Coping with Serious Stress the Sober Way

You know how it goes. When you’re drinking, the bottle becomes the answer to every question — it will be there beside you during your most jubilant celebrations and in your darkest moments. Alcohol, your constant companion, is also the first thing you reach for when you’re stressed.

All that changes when you make the brave decision to stop drinking and embrace a sober life. The question is, how do you cope with severe stress when you’ve decided to part ways with alcohol?

Let’s take a look at some practical, healthy ways to reduce your stress levels, both long-term and in the moment.

1. Exercise

A regular exercise routine can help you keep your stress levels in check, especially if you pick an activity you love. Working out lowers cortisol, a stress hormone, in the body, as well as lifting your mood and improving your overall cognitive power.

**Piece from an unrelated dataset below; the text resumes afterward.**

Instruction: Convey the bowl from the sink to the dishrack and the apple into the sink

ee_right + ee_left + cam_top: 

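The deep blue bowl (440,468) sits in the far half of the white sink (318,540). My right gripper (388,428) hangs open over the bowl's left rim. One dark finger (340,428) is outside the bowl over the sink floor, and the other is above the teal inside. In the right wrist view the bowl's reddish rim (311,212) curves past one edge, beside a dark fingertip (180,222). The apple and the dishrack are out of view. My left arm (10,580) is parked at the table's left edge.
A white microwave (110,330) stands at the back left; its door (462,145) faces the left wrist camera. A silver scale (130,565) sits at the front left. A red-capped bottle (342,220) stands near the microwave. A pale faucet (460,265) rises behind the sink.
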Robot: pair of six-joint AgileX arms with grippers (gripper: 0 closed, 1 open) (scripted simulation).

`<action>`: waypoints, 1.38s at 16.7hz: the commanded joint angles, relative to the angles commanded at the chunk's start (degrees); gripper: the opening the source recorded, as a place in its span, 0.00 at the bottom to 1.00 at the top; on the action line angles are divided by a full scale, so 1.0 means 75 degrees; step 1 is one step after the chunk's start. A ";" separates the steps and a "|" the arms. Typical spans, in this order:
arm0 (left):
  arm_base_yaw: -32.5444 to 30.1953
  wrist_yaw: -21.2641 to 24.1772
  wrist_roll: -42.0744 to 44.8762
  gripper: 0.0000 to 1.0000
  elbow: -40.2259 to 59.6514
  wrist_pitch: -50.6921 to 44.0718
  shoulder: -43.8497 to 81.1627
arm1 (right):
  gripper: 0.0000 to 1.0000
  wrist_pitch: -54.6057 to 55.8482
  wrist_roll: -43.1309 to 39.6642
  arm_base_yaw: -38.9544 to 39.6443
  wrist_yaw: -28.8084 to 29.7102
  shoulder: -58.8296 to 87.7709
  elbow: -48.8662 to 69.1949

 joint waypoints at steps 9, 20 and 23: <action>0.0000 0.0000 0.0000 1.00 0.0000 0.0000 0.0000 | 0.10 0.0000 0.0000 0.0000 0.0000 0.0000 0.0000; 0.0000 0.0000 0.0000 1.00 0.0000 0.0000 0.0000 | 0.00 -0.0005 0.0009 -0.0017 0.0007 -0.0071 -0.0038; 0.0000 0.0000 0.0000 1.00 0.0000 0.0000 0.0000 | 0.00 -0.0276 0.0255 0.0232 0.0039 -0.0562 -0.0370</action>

You don’t have to be at the gym five days a week to benefit, though. Physical activity is also an effective way to reduce temporary stress. Whenever you find yourself overwhelmed, angry, or craving a drink, some moderate exercise can help you feel better.

You could maybe try out:

  • A brisk walk
  • 15 minutes on an exercise bike
  • Some burpees, jumping jacks, or ab crunches

2. A Shoulder to Cry On

Reaching out to loved ones and others in your support network is another effective way to deal with the stresses of daily life — so long as they’re supportive of your sobriety.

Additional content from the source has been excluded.